L’economia polacca presenta molti punti di forza: una solida base industriale, soprattutto nella meccanica, nell’aeronautica e nell’automotive; un mercato finanziario in continuo sviluppo; un’ottima capacità nell’assorbimento e nell’utilizzo dei fondi europei, così come degli innegabili vantaggi geografici rappresentati dalla vicinanza con la Germania, da una parte, e con la Russia dall’altra; infine, un quadro legislativo attraente e competitivo. Non a caso, la Polonia si posiziona al 25° posto nella classifica di Doing business della World Bank (l’Italia è al 45°). Una spinta decisiva all’economia polacca arriva senz’altro dalle quattordici zone economiche speciali che offrono un bel pacchetto di incentivi: da un regime fiscale conveniente a una burocrazia semplificata. La Germania resta il maggiore investitore estero con un stock di oltre 28 miliardi di euro, invece l’Italia viaggia al sesto posto con 9,3 miliardi. Nel Paese sono presenti non solo i grandi nomi dell’industria italiana – come Fiat (in Polonia dal lontano 1921), Brembo, Ferrero, Finmeccanica, Astaldi e Salini-Impregilo – ma anche un buon numero di Pmi, spesso nel ruolo di fornitori, per un totale di circa 1500 imprese italiane. Non bisogna però farne solo una questione di competitività di costi.
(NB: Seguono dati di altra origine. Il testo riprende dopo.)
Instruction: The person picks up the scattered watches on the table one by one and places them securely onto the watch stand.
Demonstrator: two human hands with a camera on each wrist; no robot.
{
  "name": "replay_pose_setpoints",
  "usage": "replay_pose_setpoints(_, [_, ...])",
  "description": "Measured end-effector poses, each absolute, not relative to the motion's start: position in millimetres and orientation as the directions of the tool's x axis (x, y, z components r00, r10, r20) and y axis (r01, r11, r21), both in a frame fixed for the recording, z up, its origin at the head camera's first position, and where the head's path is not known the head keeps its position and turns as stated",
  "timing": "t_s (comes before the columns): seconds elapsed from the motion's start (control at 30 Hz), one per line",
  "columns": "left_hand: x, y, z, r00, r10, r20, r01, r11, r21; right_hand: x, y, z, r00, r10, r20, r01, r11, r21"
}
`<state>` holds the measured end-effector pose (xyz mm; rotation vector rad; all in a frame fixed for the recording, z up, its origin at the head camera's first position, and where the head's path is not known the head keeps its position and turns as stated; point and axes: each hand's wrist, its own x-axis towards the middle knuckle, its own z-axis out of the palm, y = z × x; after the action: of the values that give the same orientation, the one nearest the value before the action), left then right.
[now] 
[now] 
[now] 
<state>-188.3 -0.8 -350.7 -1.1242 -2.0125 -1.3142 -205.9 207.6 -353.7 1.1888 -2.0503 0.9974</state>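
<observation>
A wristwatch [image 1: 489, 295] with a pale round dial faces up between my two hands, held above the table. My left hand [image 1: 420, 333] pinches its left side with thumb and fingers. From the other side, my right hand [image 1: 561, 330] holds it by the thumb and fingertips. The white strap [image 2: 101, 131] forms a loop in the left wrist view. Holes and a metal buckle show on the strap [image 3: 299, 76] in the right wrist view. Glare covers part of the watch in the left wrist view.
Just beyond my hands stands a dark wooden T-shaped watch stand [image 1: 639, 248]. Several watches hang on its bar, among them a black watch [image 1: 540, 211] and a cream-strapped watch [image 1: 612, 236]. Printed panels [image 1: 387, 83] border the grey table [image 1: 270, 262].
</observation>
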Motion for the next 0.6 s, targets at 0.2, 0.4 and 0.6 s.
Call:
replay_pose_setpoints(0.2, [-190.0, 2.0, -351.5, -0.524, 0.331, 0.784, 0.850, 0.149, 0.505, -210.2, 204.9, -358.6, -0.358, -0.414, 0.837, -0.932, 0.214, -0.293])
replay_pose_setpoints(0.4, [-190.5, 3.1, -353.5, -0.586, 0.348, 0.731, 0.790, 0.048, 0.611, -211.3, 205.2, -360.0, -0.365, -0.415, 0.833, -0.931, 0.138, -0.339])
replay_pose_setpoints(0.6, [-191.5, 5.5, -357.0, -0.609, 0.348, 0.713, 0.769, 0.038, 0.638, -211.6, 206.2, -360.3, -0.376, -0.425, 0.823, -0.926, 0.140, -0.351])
La Polonia è in grado di offrire molto di più. Tra i suoi punti di forza c’è senz’altro il sistema universitario, funzionale al mercato del lavoro e in grado di sfornare ricercatori con un’alta formazione. È per questo che società come Samsung, Siemens, Google, Generale Electric e Ibm hanno aperto centri di ricerca nel Paese.

 

E per quanto riguarda il nostro export? La Polonia, con quasi 11 miliardi di euro (+5,2% nel 2015), rappresenta la prima destinazione italiana nell’Europa emergente e manterrà la sua importanza anche nei prossimi anni – +4,1% in media l’anno – fino a raggiungere 12,8 miliardi di euro nel 2019. Gli investimenti, sia infrastrutturali sia edili, traineranno in particolare la domanda di mezzi e materiali per le costruzioni e quella per interni e arredamenti, mentre l’appetibilità delle zone economiche speciali fungerà da calamita per nuove localizzazioni produttive e non. Molti i settori di opportunità per l’export italiano: dalla produzione di mezzi di trasporto, alle infrastrutture, dagli apparecchi elettrici alla chimica.

 

Ovviamente non c’è rosa senza spine e almeno tre appaiono le sfide più importanti del Paese dell’Europa nord-orientale. La prima riguarda il comparto energetico. Se sul fronte del gas lo stretto legame con la Russia presenta non poche problematiche, altrettanto preoccupante è la questione della dipendenza dal carbone. Ridimensionare o chiudere il settore minerario, non è solo una questione economica ma soprattutto sociale: i minatori, ben 500 mila, sono sul piede di guerra per via dei propositi di chiudere i giacimenti.

 

La seconda sfida riguarda la posizione della Polonia nella Catena Globale di creazione di valore aggiunto. Gran parte del successo del Paese è dovuto al contributo decisivo dei fondi europei. Ma cosa accadrà nel 2026, quando scadranno i benefici concessi alle zone economiche speciali, che hanno contribuito alla spinta del Pil e alla creazione di posti di lavoro? Il governo polacco si troverà di fronte alla sfida non facile di mantenere alti gli investimenti esteri e di non trovarsi di fronte a un deflusso dei capitali.

 

Infine, l’annosa questione dell’adozione dell’euro. La Polonia, secondo il trattato di adesione all’Unione Europea, è obbligata a dotarsi della moneta unica. Se prima della crisi dell’Eurozona oltre la metà dei polacchi vedeva con favore l’adesione alla moneta unica, oggi, stando ai sondaggi, circa il 70% resta affezionato allo zloty.

Sono tanti quindi i nodi da sciogliere nel prossimo futuro per la Polonia. Gli economisti di tutto il mondo stanno a guardare, da come il Paese saprà affrontare queste sfide, si capirà se si confermerà nel ruolo di locomotiva dell’Europa dell’Est.